Senator Scott’s endorsement also gives Mr Trump the backing of all three of the senior Republican officials in South Carolina, where the February 24 primary has the potential to provide a last stand for any of Mr Trump’s rivals to stop his momentum after he won Iowa’s caucuses this week with overwhelming support. Trump previously won the backing of South Carolina Senator Lindsey Graham and Governor Henry McMaster.

News of Senator Scott’s endorsement comes as the primary race in New Hampshire has turned more antagonistic ahead of Tuesday’s election, as Mr Trump and Ms Haley have begun trading personal insults and increasingly portraying the other as a losing proposition for the party.

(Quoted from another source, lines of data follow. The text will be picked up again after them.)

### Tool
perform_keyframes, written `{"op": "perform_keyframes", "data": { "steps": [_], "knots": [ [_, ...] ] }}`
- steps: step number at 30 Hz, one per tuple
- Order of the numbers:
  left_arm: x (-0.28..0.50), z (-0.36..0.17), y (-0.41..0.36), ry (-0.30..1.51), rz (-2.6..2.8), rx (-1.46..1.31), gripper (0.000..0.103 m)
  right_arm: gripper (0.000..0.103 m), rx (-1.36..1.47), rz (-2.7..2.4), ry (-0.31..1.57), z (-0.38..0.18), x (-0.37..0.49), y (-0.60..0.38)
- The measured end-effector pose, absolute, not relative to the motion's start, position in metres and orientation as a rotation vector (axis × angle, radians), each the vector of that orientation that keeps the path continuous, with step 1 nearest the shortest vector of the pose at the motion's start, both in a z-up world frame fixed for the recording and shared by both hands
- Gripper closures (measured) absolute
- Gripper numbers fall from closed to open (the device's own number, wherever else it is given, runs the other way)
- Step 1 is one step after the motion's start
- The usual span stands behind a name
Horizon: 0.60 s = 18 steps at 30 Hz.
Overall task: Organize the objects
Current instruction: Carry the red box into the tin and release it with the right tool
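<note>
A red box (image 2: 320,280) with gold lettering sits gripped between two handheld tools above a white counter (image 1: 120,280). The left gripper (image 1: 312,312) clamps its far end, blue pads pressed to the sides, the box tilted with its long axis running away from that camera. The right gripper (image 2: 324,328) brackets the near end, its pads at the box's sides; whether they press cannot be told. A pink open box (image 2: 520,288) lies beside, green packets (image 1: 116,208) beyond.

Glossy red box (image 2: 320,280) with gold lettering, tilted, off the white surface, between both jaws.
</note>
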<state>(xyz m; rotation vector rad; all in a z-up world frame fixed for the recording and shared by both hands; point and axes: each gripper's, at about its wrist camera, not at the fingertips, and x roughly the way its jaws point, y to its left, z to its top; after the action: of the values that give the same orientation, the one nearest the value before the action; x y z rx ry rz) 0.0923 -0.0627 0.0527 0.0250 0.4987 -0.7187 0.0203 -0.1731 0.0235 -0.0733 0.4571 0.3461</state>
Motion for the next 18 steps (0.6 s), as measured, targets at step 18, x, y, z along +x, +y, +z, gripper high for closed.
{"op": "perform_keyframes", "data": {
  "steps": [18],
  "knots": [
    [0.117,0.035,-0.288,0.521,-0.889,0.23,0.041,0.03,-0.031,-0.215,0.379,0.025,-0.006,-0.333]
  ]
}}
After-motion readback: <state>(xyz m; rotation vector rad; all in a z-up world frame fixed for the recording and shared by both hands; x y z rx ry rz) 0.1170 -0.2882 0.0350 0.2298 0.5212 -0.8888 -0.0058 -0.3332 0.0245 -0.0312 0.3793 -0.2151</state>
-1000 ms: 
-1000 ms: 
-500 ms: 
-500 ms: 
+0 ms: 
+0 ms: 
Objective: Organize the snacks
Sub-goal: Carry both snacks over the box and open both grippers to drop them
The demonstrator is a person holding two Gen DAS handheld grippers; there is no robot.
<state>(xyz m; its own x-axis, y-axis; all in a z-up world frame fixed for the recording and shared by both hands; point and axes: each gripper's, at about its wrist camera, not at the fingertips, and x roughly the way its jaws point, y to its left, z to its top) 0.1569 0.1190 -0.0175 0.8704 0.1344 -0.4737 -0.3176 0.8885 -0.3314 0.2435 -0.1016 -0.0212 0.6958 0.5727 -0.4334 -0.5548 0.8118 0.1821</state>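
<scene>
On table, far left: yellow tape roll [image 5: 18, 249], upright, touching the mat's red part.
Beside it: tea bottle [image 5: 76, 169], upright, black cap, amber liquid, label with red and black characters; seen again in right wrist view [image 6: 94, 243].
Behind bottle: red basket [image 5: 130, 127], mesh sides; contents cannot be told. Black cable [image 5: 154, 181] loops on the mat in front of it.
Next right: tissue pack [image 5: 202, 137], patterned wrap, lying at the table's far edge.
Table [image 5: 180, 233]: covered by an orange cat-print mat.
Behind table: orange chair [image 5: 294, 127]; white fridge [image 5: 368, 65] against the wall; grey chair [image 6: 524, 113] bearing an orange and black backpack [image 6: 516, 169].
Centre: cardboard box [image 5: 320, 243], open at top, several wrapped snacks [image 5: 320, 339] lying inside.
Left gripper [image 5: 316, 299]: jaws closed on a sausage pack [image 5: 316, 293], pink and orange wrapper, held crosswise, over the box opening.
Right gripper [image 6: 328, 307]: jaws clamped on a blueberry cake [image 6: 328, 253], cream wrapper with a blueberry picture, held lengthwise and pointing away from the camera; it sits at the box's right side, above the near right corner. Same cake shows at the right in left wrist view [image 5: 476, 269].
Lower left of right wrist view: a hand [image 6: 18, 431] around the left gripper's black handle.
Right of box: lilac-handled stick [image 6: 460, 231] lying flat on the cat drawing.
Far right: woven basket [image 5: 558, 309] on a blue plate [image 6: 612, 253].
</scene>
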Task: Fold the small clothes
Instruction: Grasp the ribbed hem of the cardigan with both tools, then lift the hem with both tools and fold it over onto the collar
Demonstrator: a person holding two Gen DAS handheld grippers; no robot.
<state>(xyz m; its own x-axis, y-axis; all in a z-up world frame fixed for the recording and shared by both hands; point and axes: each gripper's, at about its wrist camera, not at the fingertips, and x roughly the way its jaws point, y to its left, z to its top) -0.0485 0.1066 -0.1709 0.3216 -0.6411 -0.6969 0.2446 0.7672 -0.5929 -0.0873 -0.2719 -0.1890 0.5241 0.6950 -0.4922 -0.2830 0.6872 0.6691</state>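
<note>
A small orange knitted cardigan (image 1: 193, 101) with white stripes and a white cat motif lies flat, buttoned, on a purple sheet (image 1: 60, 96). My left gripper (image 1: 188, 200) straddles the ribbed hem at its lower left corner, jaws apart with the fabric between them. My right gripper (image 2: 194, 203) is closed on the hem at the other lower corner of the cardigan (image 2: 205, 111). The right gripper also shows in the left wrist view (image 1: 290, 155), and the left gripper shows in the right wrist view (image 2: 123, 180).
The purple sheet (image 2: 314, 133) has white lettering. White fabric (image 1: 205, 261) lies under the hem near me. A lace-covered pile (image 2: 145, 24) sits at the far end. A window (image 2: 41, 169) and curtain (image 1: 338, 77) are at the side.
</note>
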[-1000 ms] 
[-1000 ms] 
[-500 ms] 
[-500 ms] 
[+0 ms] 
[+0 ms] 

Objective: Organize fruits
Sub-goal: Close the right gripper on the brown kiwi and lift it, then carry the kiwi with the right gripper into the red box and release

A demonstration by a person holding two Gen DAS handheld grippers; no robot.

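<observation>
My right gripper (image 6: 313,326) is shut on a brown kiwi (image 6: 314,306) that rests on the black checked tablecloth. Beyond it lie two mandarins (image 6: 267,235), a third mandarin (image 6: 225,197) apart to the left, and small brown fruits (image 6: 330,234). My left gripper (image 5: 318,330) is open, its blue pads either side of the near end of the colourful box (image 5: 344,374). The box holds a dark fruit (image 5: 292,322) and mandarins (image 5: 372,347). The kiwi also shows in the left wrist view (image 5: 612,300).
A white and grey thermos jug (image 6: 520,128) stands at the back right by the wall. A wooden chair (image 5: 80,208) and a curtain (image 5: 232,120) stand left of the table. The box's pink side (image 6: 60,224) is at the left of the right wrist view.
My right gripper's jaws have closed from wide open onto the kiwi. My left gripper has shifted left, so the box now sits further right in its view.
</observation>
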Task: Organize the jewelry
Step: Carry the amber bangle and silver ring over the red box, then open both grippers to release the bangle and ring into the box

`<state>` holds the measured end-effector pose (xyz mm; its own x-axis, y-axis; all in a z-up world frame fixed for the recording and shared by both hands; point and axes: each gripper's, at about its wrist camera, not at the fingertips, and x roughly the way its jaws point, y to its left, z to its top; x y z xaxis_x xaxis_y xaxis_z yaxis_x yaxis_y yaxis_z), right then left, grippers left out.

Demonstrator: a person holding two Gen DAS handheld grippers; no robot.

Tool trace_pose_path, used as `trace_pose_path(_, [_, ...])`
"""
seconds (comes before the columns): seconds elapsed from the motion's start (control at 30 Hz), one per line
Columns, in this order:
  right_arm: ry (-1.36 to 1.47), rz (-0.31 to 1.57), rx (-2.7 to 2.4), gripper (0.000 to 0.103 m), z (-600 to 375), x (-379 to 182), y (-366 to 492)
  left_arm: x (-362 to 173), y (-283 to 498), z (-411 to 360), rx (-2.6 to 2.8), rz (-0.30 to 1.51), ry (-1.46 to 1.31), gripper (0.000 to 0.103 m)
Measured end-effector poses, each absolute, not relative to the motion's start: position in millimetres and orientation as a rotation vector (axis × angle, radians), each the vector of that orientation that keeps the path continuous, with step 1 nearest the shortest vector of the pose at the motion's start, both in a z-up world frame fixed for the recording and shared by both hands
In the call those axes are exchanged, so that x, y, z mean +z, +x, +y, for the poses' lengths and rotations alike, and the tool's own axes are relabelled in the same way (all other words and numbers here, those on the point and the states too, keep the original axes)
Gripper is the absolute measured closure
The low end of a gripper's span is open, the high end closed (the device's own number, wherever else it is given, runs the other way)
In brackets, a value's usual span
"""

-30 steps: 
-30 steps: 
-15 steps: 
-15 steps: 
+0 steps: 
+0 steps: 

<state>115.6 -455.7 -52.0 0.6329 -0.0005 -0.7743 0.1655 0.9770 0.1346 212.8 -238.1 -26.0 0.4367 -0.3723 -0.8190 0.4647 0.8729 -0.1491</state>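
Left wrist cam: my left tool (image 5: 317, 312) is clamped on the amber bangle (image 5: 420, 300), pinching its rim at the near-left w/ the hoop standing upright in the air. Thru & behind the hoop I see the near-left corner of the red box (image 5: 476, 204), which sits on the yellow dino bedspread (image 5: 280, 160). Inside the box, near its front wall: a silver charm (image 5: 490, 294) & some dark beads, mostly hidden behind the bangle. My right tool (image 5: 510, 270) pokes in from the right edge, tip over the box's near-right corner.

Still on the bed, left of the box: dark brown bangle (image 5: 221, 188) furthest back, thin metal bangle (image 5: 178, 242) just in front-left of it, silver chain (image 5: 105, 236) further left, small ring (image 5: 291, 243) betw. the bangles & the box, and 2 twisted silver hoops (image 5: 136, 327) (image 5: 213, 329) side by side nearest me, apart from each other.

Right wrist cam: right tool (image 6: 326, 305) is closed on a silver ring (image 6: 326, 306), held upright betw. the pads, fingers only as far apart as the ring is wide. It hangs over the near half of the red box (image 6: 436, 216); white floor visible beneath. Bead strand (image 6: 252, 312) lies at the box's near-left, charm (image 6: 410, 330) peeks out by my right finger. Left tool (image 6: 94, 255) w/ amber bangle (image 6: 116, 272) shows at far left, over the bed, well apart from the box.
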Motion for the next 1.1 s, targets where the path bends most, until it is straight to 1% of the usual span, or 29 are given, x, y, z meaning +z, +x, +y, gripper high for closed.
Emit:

The race here has essentially narrowed into a two-person contest, with a third candidate, Florida Governor Ron DeSantis, limiting his time in the state and focusing as much on South Carolina. The result in New Hampshire will give signal to whether Ms Haley, after a third-place showing in Iowa, has the voter and donor support to continue.

“If you want a nominee who is endorsed by all of the RINOs, globalists, never-Trumpers and crooked Joe Biden’s biggest donors … If you like all of those things, including the RINOs, then she’s your candidate,” Mr Trump said Wednesday night at a campaign event in Portsmouth, N.H., employing the shorthand for Republicans in Name Only, or those insufficiently committed to GOP principles.

Presidential candidate Nikki Haley at a campaign stop in Hooksett, New Hampshire. Picture: Getty Images
Presidential candidate Nikki Haley at a campaign stop in Hooksett, New Hampshire. Picture: Getty Images

Ms Haley, speaking to reporters Thursday, roped together the names of President Biden and his predecessor in arguing that Americans were tired of both of them.

“The majority of Americans have a disapproval of Biden and Trump,” she said. “You look at Biden and Trump, both put us trillions of dollars in debt that our kids are never going to forgive them for. Both Biden and Trump are caught up in investigations instead of focusing on the wars that are happening in the world.”

Appearing on Fox News Channel on Thursday night, Mr Trump said Ms Haley “has no chance. She’s got no way, MAGA is not going to be with her.”

Ms Haley, for her part, said on CNN of Mr Trump’s name-calling: “That’s what he does when he feels threatened. That’s what he does when he feels insecure.”

The strategy from Mr Trump and his allies has been to assert that Ms Haley is too liberal to merit support from conservatives but at the same time too close to Mr Trump to merit support from the state’s plentiful independents, who can vote in the GOP primary.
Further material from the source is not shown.